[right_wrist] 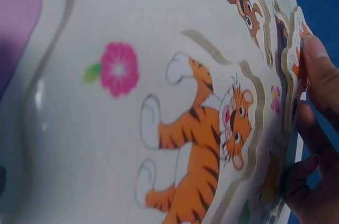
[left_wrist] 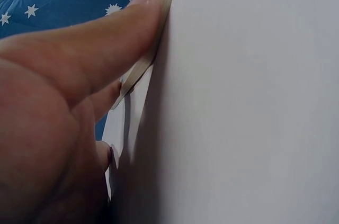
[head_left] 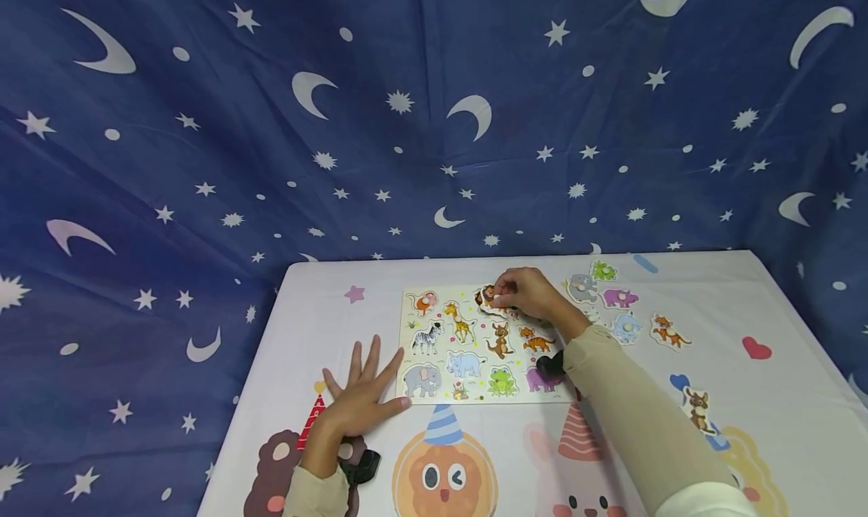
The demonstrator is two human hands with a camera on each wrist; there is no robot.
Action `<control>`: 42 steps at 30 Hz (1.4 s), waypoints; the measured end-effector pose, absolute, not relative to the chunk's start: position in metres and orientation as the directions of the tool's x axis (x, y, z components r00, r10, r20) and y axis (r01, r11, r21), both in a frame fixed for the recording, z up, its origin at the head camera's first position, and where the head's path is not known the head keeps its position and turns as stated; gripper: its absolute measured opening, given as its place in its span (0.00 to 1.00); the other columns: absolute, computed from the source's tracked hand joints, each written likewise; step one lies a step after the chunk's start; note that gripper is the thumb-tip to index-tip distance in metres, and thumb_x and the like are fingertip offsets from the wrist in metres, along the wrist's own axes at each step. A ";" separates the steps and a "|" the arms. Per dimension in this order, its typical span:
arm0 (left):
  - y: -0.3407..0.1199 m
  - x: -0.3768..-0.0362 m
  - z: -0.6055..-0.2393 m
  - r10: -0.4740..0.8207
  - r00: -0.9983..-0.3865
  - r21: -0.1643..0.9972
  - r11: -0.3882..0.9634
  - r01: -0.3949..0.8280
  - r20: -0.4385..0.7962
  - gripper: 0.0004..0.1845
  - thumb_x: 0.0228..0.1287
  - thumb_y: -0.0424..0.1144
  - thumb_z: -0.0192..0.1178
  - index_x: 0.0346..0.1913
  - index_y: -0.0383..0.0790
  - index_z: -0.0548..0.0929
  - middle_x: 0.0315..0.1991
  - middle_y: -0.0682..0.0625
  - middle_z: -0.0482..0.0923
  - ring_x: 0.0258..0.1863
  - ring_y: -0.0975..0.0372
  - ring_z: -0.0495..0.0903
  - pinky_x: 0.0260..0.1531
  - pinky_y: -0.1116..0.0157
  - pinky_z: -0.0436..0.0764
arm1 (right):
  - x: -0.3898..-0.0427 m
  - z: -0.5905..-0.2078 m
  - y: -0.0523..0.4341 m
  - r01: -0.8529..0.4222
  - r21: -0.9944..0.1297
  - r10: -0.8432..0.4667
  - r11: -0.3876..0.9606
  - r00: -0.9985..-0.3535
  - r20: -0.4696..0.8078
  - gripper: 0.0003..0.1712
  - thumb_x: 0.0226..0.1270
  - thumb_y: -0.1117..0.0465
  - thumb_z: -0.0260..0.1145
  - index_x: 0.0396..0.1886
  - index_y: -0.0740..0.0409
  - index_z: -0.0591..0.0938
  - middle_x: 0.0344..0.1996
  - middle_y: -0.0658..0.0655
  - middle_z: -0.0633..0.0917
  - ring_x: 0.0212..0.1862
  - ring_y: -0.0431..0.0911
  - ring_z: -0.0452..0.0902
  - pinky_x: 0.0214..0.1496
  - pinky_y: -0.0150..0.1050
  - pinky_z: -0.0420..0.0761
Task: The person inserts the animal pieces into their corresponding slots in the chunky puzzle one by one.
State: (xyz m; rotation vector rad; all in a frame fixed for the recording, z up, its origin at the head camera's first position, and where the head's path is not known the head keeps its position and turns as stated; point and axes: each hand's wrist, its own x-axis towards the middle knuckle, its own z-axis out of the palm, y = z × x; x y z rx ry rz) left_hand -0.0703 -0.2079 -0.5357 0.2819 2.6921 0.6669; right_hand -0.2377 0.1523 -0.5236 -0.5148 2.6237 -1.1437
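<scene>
starry blue curtain [head_left: 407, 163] bhd wht tablecloth [head_left: 305, 306] w/ cartoon prints [head_left: 444, 457]

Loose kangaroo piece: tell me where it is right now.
In the head view, the loose kangaroo piece lies on the white tablecloth at the lower right, right of the right sleeve and below the loose tiger piece.

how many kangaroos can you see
2: a kangaroo picture on the puzzle board and a loose kangaroo piece right of it on the tablecloth; the right arm may hide more.
</scene>
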 end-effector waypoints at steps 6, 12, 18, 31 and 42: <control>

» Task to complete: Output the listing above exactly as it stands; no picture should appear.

» Exercise response:
[right_wrist] 
[left_wrist] 
[head_left] 
The demonstrator is two human hands with a camera on each wrist; there is no robot.
Action `<control>`: 42 steps at 30 Hz (1.4 s), waypoints; the measured end-effector pose, absolute, not relative to the chunk's start: position in metres and orientation as the directions of the tool's x axis (x, y, z components r00, r10, r20) and y axis (r01, r11, r21), both in a frame fixed for the recording, z up, its origin at the head camera's first position, and where the head's path is not known the head keeps its position and turns as stated; gripper: its absolute measured opening, given as its place in its span (0.00 to 1.00); the other columns: absolute, computed from the source's tracked hand joints, each written likewise; step one lies a step after the chunk's start; note that gripper is the thumb-tip to index-tip distance in metres, and thumb_x and the like are fingertip offsets from the wrist in metres, along the wrist's own axes at each step. A ";" separates the steps and a "|" the arms. Per dimension in this order, its typical span:
arm0 (left):
  - y: -0.3407..0.1199 m
  - x: -0.3768..-0.0362 m
  - z: -0.6055..-0.2393 m
  - r10: -0.4740..0.8207
  - r00: -0.9983..-0.3865
  - r21: -0.1643..0.9972
  - r11: -0.3882..0.9634
  - r01: -0.3949..0.8280
  - r20: -0.4385..0.7962
  - gripper: 0.0004..0.1845
  - thumb_x: 0.0228..0.1287
  - thumb_y: -0.0424..0.1144
  - thumb_z: -0.0192..0.1178
  - index_x: 0.0346..0.1913
  - index_y: -0.0383..0.0790
  - index_z: -0.0548..0.0929
  - middle_x: 0.0315..0.1991
  - middle_y: -0.0682..0.0625
  - middle_z: -0.0482..0.0923
  - ring_x: 0.0258..0.1863
  - ring_y: -0.0975..0.0372
  - ring_z: -0.0495..0.0903
  - pinky_x: 0.0260..0.1531
  - pinky_y: -0.1116..0.0157
  - pinky_z: -0.0436..0.0764
arm1 (right):
  - x: -0.3898..-0.0427 m
  - z: -0.5905..-0.2078 m
  - y: -0.0523..0.4341 m
  - r01: -0.8529..0.4222
  - r21: -0.9944..0.1297
  - r10: -0.8432..0.4667
  - r11: -0.3876..0.9606
  - r00: -0.9985..-0.3535
  - r20: -0.4696..0.8078
  - gripper: 0.0003..0.1712
  - thumb_x: 0.0226..0.1270
  - thumb_y: -0.1117..0.0465
  - thumb_z: -0.0260..0.1145
  - index_x: 0.0396..0.1886
  - index_y: -0.0740..0.0409
  - index_z: -0.0591..0.0938
  - middle_x: 0.0344..0.1996
  - middle_y: -0.0658..0.0655
  - middle_z: -0.0633..0.0917
  - ring_x: 0.0212..0.1862
  - ring_y: -0.0431..0.0911
  - ring_z: -0.0452..0.0902
  - pinky_x: 0.0214..0.1496
  - pinky_y: -0.0150..0.1050
  - pinky_z: -0.0420..0.0761
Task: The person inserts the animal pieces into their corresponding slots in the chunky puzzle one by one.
State: (xyz m; rotation vector rad; all in a frame fixed for the recording, z up, its origin at the head camera's first position, and where the head's path is not known the head keeps its position and turns as stated; point and axes: each hand's wrist, its own x-axis towards the middle knuckle, its own z-axis out of the palm, y = z × x; x y z rx ry rz) left_hand -0.0703 -0.2079 -0.5357 0.2819 2.6921 0.6669; right_hand -0.2377 0.1523 -0.5236 -0.5148 2.6237 -1.1437
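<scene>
starry blue curtain [head_left: 407, 163] bhd wht tablecloth [head_left: 305, 306] w/ cartoon prints [head_left: 444, 457]

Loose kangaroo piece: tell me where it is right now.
In the head view, the loose kangaroo piece lies on the white tablecloth at the lower right, right of the right sleeve and below the loose tiger piece.

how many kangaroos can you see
2: a kangaroo picture on the puzzle board and a loose kangaroo piece right of it on the tablecloth; the right arm may hide more.
</scene>
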 end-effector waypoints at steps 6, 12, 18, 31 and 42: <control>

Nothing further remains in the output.